Return every line of the material exactly.

"""

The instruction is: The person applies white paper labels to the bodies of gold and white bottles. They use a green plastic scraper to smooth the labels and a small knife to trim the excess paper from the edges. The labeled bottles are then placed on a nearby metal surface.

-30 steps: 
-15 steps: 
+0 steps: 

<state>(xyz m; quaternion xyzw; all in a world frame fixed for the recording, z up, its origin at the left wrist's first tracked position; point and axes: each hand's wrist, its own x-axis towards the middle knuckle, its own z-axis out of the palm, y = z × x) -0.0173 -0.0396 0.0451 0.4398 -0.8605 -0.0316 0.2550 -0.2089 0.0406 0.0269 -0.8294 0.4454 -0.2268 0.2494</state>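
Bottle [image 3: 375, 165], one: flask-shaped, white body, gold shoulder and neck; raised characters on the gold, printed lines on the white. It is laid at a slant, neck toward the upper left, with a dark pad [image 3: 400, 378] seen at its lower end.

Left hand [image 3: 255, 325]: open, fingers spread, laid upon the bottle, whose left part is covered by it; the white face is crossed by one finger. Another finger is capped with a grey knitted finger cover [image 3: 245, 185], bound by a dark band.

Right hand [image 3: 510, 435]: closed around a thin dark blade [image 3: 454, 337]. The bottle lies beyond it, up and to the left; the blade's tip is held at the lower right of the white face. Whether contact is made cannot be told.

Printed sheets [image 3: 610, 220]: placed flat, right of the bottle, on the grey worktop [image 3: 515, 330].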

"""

> **Final answer**
The instruction is: The person applies white paper labels to the bodies of gold and white bottles. They use a green plastic scraper to smooth the labels and a small knife to trim the excess paper from the edges. The labeled bottles are then placed on a nearby metal surface.

-30 steps: 
-15 steps: 
+0 steps: 

<state>(xyz m; quaternion xyzw; all in a world frame fixed for the recording, z up, its origin at the left wrist's first tracked position; point and axes: each hand's wrist, its own x-axis towards the middle knuckle, its own z-axis out of the palm, y = z × x) -0.0173 -0.0396 0.0451 0.4398 -0.8605 -0.0316 0.2550 -0.2089 0.0406 0.0269 -0.8294 0.4454 -0.2268 0.2494</state>
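Bottle [image 3: 375, 165], one: flask-shaped, white body, gold shoulder and neck; raised characters on the gold, printed lines on the white. It is laid at a slant, neck toward the upper left, with a dark pad [image 3: 400, 378] seen at its lower end.

Left hand [image 3: 255, 325]: open, fingers spread, laid upon the bottle, whose left part is covered by it; the white face is crossed by one finger. Another finger is capped with a grey knitted finger cover [image 3: 245, 185], bound by a dark band.

Right hand [image 3: 510, 435]: closed around a thin dark blade [image 3: 454, 337]. The bottle lies beyond it, up and to the left; the blade's tip is held at the lower right of the white face. Whether contact is made cannot be told.

Printed sheets [image 3: 610, 220]: placed flat, right of the bottle, on the grey worktop [image 3: 515, 330].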

No more output will be produced for this exercise.